_Task requirements_.
Your answer should be only the lines below from the one with "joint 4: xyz" to the one with "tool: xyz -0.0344", repeated exactly, ends included.

#####

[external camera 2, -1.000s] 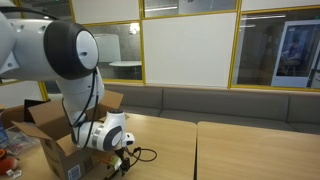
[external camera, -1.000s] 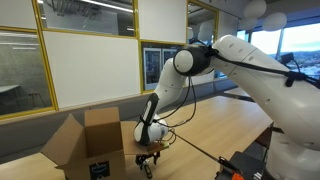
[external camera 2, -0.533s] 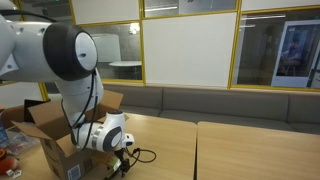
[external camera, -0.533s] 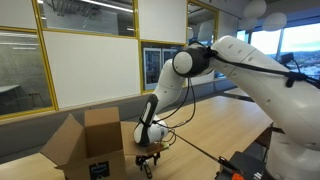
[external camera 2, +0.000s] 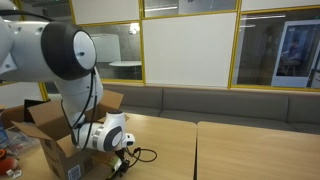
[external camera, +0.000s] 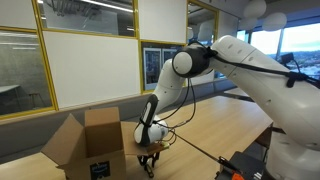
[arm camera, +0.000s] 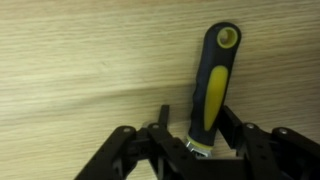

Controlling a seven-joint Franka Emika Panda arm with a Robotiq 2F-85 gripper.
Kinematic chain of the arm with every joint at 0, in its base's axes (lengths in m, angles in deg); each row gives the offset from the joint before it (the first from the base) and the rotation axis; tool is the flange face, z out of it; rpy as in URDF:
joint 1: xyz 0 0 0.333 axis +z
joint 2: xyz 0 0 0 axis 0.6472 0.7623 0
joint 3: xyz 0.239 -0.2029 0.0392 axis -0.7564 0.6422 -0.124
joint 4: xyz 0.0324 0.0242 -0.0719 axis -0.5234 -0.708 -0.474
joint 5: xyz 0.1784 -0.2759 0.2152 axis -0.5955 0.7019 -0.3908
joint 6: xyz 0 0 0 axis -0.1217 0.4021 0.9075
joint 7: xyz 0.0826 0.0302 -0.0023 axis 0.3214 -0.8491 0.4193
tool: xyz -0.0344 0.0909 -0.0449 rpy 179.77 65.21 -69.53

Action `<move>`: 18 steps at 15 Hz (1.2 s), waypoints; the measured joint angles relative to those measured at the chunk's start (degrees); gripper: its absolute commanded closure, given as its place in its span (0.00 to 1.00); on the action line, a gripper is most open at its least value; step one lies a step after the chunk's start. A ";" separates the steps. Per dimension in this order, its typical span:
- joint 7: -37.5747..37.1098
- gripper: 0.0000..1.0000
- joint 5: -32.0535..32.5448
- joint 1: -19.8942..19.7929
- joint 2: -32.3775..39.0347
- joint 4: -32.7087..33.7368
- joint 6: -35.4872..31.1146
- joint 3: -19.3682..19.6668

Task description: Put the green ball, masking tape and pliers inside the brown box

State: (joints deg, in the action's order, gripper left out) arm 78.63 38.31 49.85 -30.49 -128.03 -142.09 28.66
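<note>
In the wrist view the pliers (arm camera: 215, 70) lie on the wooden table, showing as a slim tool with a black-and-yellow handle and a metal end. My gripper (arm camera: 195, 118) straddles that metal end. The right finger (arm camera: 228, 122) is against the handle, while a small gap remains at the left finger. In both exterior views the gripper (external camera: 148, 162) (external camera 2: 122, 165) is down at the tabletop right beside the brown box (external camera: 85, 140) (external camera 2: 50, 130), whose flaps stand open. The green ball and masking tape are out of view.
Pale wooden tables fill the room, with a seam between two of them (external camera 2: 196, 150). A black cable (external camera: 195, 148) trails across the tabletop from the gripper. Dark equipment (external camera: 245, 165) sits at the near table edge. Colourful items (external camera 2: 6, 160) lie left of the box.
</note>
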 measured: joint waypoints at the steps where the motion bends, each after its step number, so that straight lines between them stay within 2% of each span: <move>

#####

_Written response_.
joint 4: xyz 0.0324 0.0242 -0.0719 axis -0.5234 -0.708 -0.474
joint 5: xyz 0.1784 -0.2759 0.2152 axis -0.5955 0.7019 -0.3908
joint 6: xyz 0 0 0 axis -0.1217 0.4021 0.9075
joint 7: xyz 0.0826 0.0302 -0.0023 axis 0.3214 -0.8491 0.4193
tool: xyz -0.0344 0.0909 -0.0449 rpy 179.77 65.21 -69.53

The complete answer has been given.